■ PROVIDED MATERIAL
=====

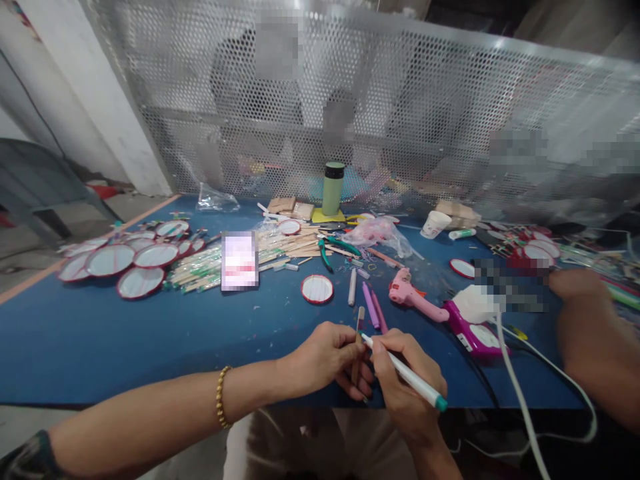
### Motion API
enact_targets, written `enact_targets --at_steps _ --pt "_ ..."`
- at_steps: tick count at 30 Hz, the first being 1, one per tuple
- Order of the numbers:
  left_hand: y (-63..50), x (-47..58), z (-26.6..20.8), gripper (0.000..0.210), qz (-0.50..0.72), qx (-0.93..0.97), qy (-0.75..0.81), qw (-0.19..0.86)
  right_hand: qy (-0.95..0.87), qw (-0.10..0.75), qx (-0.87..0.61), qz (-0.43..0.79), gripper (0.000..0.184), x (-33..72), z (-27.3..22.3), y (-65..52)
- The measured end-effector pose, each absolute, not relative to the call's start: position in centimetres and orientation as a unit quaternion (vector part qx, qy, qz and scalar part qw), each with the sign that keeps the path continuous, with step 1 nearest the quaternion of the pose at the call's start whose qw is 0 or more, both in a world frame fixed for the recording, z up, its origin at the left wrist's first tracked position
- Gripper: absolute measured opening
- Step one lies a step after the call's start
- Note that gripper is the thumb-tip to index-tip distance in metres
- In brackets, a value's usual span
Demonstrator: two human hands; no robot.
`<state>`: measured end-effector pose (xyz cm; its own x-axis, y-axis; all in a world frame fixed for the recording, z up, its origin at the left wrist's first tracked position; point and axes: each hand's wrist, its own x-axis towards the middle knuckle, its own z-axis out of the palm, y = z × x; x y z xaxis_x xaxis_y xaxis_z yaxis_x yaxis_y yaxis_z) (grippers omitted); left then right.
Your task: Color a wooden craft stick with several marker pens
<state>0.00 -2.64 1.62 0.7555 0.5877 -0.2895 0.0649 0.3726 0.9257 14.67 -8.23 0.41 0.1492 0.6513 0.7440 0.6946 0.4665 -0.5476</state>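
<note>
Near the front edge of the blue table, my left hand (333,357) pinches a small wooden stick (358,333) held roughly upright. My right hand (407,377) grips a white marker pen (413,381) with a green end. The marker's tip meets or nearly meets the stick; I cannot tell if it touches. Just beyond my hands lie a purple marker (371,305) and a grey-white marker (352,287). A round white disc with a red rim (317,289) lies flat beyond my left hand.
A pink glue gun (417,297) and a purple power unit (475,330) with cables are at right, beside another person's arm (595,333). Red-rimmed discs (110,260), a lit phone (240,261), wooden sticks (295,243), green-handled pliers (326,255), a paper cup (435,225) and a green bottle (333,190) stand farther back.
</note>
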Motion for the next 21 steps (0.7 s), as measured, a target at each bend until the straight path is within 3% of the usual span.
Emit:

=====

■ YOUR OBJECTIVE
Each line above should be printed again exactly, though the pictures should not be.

■ YOUR RESPONSE
### Motion API
enact_targets, written `enact_targets --at_steps _ --pt "_ ..."`
- at_steps: tick count at 30 Hz, the first being 1, one per tuple
- Order of the numbers:
  left_hand: y (-63..50), x (-47..58), z (-26.6..20.8), gripper (0.000..0.210), qz (-0.50..0.72), qx (-0.93..0.97), qy (-0.75..0.81), qw (-0.19..0.86)
  right_hand: qy (-0.95..0.87), qw (-0.10..0.75), qx (-0.87..0.61), qz (-0.43..0.79), gripper (0.000..0.184), x (-33..72), z (-27.3..22.3), y (-65..52)
- The measured end-effector pose, each absolute, not relative to the call's start: position in centimetres and orientation as a unit quaternion (vector part qx, qy, qz and scalar part qw), each with the sign that keeps the path continuous, with step 1 nearest the quaternion of the pose at the call's start whose qw is 0 or more, both in a world frame fixed for the recording, z up, its origin at the left wrist's first tracked position
- Gripper: absolute measured opening
- Step one lies a step after the call's start
- Note that gripper is the thumb-tip to index-tip distance in metres
- In brackets, a value's usual span
Demonstrator: two human hands; no robot.
`<state>`: measured end-effector pose (xyz cm; its own x-axis, y-axis; all in a world frame fixed for the recording, z up, its origin at the left wrist's first tracked position; point and axes: each hand's wrist, its own x-axis towards the middle knuckle, its own z-axis out of the palm, y = z × x; x y z xaxis_x xaxis_y xaxis_z yaxis_x yaxis_y yaxis_z) (grippers omitted); left then right.
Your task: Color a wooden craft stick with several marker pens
<state>0.00 -2.64 1.62 0.7555 0.5877 -0.2895 0.0649 0.3726 0.9257 14.67 -8.23 0.41 0.1492 0.6513 0.7440 0.6946 0.4665 -0.5476</state>
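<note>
Near the front edge of the blue table, my left hand (333,357) pinches a small wooden stick (358,333) held roughly upright. My right hand (407,377) grips a white marker pen (413,381) with a green end. The marker's tip meets or nearly meets the stick; I cannot tell if it touches. Just beyond my hands lie a purple marker (371,305) and a grey-white marker (352,287). A round white disc with a red rim (317,289) lies flat beyond my left hand.
A pink glue gun (417,297) and a purple power unit (475,330) with cables are at right, beside another person's arm (595,333). Red-rimmed discs (110,260), a lit phone (240,261), wooden sticks (295,243), green-handled pliers (326,255), a paper cup (435,225) and a green bottle (333,190) stand farther back.
</note>
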Motion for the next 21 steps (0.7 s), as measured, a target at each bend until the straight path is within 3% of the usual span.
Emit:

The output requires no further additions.